**YOUR OBJECTIVE**
Where in the listing does the word "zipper" appear? Report each line that holds it.

**DATASET SECTION**
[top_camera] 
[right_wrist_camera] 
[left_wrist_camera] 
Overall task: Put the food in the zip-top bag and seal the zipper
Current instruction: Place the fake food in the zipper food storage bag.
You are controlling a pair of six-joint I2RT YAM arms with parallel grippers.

**RESPONSE TO THE EXERCISE**
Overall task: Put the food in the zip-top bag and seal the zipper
Current instruction: Place the fake food in the zipper food storage bag.

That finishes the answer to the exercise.